REQUIRED WORK
Among the lines below, restate word for word only those from the line with "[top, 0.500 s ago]" through the line with "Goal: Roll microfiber", with both end lines kept.

DATASET EXTRACT

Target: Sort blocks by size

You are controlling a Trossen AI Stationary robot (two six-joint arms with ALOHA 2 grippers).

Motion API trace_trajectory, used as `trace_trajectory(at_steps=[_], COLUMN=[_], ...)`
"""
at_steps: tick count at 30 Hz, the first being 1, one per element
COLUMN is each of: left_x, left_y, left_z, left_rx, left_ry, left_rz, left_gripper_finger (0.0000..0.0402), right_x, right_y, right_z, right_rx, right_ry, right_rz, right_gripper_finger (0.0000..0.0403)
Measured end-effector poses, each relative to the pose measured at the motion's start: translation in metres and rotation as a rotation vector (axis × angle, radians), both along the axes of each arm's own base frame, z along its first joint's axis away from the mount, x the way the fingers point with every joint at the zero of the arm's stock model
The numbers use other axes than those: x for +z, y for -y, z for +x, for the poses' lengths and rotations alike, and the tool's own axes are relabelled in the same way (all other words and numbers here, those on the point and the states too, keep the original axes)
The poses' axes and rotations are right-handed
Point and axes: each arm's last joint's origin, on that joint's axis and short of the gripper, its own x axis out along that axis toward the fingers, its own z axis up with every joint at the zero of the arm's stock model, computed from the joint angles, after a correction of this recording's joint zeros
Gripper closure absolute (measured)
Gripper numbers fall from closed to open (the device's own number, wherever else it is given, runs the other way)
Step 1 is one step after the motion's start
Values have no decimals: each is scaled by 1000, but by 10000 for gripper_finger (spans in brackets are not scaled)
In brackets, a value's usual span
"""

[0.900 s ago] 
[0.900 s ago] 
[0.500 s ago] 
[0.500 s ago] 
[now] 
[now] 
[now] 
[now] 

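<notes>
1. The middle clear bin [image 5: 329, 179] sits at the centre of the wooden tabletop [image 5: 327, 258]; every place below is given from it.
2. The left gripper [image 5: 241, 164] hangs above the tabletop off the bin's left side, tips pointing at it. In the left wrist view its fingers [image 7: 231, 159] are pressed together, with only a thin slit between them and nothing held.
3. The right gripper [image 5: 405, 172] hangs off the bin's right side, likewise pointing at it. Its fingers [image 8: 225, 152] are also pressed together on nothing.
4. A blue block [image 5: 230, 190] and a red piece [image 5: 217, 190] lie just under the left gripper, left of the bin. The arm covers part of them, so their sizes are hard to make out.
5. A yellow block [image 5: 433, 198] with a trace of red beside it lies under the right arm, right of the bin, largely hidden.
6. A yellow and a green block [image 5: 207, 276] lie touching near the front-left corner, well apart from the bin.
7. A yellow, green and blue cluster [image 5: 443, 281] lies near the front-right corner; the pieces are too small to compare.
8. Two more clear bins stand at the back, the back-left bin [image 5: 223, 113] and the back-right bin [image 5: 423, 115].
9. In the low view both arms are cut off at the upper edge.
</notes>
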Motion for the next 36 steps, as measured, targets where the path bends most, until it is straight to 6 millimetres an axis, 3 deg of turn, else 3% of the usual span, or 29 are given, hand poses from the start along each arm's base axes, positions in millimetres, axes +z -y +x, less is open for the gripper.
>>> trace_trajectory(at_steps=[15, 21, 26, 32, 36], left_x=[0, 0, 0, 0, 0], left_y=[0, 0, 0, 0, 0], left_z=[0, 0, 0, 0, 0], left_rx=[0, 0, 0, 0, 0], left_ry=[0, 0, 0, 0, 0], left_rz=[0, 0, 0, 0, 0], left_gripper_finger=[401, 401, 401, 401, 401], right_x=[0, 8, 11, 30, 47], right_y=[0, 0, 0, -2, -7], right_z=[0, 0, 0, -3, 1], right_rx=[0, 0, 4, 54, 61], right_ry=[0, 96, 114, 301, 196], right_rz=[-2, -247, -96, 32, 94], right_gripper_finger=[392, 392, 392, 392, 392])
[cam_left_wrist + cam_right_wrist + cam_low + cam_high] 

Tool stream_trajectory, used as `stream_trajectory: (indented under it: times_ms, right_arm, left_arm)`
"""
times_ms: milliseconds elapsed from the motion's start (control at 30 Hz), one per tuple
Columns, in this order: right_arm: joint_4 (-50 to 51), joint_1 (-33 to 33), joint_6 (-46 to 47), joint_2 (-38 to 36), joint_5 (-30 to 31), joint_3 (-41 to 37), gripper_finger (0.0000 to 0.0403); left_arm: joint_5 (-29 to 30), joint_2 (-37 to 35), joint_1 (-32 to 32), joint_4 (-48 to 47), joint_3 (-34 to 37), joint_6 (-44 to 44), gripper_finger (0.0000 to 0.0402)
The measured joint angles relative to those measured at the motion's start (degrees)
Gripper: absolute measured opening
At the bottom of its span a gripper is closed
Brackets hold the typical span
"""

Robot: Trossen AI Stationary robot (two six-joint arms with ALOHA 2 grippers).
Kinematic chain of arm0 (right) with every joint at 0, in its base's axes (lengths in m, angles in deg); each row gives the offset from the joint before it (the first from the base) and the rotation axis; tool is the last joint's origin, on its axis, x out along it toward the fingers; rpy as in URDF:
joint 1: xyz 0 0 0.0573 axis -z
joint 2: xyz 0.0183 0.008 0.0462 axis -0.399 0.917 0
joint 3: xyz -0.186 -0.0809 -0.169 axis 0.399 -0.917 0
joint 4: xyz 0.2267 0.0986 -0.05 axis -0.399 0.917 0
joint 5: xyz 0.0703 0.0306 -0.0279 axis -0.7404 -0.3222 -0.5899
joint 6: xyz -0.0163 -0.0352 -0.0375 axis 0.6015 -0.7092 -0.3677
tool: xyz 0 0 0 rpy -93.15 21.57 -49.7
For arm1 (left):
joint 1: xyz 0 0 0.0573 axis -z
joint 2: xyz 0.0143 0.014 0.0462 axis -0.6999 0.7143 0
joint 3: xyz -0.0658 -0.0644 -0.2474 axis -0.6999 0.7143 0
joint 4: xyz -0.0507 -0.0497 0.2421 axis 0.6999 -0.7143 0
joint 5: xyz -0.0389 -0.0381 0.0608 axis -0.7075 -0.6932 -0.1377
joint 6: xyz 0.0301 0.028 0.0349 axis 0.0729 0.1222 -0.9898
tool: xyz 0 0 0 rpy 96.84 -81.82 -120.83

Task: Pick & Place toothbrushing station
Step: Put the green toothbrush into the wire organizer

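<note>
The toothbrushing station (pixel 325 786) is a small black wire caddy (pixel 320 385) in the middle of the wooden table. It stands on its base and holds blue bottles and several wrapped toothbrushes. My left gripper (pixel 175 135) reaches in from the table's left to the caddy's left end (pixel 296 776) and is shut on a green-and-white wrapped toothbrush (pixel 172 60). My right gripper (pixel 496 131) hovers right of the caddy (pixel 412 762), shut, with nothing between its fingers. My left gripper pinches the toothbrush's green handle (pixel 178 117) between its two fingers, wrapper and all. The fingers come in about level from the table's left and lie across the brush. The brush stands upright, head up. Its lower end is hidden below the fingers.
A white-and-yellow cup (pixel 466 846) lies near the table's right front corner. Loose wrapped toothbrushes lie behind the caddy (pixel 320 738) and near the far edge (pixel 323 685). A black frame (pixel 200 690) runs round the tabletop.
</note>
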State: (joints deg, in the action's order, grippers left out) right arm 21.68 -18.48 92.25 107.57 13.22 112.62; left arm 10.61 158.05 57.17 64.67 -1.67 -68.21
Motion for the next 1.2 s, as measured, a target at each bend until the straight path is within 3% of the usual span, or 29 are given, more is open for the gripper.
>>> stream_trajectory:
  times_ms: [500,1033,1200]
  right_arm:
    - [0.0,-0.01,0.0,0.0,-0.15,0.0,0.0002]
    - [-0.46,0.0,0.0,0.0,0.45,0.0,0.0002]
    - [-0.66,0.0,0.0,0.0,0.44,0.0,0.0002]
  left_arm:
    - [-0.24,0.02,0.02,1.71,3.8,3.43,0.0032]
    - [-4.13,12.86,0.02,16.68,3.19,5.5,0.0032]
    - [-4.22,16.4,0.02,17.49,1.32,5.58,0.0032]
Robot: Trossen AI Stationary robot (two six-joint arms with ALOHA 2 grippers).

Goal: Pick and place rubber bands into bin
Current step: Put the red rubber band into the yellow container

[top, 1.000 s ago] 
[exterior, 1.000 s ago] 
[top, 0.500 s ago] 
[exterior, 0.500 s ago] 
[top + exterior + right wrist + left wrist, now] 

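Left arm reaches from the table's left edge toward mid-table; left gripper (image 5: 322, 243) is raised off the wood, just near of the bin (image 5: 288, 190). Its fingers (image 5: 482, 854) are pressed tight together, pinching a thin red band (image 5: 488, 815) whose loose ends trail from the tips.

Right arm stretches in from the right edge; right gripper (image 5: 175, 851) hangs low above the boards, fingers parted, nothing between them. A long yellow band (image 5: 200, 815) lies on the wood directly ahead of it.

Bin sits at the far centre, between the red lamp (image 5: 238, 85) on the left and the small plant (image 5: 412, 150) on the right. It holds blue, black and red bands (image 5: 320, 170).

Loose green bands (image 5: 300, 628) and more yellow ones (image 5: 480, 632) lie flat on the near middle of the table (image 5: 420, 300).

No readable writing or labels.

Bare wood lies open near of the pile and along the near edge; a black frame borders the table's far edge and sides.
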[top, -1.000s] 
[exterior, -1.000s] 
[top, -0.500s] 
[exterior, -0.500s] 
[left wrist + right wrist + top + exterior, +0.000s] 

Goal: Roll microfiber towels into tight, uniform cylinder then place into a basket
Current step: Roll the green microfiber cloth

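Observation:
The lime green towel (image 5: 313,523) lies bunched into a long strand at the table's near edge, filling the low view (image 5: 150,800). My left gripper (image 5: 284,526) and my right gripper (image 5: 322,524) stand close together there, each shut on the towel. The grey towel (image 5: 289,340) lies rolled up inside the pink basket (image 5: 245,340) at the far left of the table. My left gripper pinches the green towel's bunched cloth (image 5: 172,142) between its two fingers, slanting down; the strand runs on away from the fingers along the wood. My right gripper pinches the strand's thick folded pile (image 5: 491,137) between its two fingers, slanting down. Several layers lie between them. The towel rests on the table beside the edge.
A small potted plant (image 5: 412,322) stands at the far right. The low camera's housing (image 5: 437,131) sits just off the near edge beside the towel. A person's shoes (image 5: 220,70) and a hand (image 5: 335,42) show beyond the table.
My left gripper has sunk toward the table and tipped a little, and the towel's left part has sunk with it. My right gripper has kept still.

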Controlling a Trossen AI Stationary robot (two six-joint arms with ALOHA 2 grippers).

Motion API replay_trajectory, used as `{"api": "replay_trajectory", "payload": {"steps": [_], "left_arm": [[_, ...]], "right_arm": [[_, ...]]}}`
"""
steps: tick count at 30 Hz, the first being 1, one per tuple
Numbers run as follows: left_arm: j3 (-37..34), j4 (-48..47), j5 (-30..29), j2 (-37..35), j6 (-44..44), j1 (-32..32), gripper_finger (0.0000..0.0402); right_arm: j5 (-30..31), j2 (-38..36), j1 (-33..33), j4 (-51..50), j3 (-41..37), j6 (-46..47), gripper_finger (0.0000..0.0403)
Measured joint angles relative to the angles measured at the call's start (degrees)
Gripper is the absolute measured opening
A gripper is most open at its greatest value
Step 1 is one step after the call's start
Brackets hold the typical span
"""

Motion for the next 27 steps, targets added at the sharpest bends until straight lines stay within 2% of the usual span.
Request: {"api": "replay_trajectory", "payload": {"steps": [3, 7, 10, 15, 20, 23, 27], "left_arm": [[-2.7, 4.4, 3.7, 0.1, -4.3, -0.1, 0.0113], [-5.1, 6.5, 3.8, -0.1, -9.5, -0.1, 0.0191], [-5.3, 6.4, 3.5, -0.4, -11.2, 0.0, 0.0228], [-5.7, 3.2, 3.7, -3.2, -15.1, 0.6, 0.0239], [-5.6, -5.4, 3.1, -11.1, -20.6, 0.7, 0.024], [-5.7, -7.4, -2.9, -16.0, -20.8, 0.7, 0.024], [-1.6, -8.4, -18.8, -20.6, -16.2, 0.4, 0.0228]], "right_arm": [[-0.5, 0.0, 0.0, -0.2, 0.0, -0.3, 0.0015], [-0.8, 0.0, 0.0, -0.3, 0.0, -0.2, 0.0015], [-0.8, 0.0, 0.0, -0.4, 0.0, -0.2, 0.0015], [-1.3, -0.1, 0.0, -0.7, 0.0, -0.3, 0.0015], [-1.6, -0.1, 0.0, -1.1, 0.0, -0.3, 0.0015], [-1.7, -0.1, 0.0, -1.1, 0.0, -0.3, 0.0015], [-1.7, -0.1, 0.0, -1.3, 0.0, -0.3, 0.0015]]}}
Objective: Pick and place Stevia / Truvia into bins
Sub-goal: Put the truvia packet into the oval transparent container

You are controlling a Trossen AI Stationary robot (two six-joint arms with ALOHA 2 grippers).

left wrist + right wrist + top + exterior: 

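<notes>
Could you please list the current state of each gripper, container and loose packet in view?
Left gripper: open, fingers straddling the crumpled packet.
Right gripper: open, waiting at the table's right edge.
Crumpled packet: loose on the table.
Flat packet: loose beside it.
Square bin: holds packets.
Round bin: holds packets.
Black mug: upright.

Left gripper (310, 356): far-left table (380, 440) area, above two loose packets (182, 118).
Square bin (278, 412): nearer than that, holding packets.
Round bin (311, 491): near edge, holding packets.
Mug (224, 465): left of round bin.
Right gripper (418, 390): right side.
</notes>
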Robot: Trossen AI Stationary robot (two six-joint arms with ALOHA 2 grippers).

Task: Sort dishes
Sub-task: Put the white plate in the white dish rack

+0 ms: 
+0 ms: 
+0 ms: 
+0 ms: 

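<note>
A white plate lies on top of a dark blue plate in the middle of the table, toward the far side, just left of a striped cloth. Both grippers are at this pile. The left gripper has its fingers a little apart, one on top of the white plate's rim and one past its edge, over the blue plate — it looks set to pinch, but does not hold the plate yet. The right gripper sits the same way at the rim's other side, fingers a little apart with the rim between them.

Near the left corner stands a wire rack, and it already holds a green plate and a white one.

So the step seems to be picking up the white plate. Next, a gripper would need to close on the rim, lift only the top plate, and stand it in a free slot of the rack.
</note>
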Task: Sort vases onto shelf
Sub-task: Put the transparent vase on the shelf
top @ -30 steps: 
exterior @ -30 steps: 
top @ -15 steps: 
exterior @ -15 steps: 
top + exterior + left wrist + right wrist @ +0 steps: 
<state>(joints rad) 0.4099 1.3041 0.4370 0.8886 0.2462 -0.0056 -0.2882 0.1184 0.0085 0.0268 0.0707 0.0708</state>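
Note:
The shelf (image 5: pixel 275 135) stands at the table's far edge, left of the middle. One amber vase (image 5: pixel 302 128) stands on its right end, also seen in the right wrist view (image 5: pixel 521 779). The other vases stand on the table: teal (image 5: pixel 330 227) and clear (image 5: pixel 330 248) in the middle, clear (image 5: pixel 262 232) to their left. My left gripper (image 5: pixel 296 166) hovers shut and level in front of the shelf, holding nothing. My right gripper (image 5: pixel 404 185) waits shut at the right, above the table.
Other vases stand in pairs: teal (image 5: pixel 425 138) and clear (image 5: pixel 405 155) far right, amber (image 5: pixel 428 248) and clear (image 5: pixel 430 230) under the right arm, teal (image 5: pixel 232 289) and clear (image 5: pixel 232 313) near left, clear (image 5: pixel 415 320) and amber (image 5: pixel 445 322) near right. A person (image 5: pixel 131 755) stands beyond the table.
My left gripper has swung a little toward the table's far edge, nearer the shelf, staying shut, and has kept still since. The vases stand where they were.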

SOLVED EXERCISE
[top, 0.500 s ago] 
[exterior, 0.500 s ago] 
[top + exterior + right wrist + left wrist, now] 

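Left arm reaches from the table's left edge toward mid-table; left gripper (image 5: 322, 243) is raised off the wood, just near of the bin (image 5: 288, 190). Its fingers (image 5: 482, 854) are pressed tight together, pinching a thin red band (image 5: 488, 815) whose loose ends trail from the tips.

Right arm stretches in from the right edge; right gripper (image 5: 175, 851) hangs low above the boards, fingers parted, nothing between them. A long yellow band (image 5: 200, 815) lies on the wood directly ahead of it.

Bin sits at the far centre, between the red lamp (image 5: 238, 85) on the left and the small plant (image 5: 412, 150) on the right. It holds blue, black and red bands (image 5: 320, 170).

Loose green bands (image 5: 300, 628) and more yellow ones (image 5: 480, 632) lie flat on the near middle of the table (image 5: 420, 300).

No readable writing or labels.

Bare wood lies open near of the pile and along the near edge; a black frame borders the table's far edge and sides.
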[top, -1.000s] 
[exterior, -1.000s] 
[top, -0.500s] 
[exterior, -0.500s] 
[left wrist + right wrist + top + exterior, +0.000s] 

Goal: Roll microfiber towels into tight, uniform cylinder then place into a basket

Work on this exercise is complete.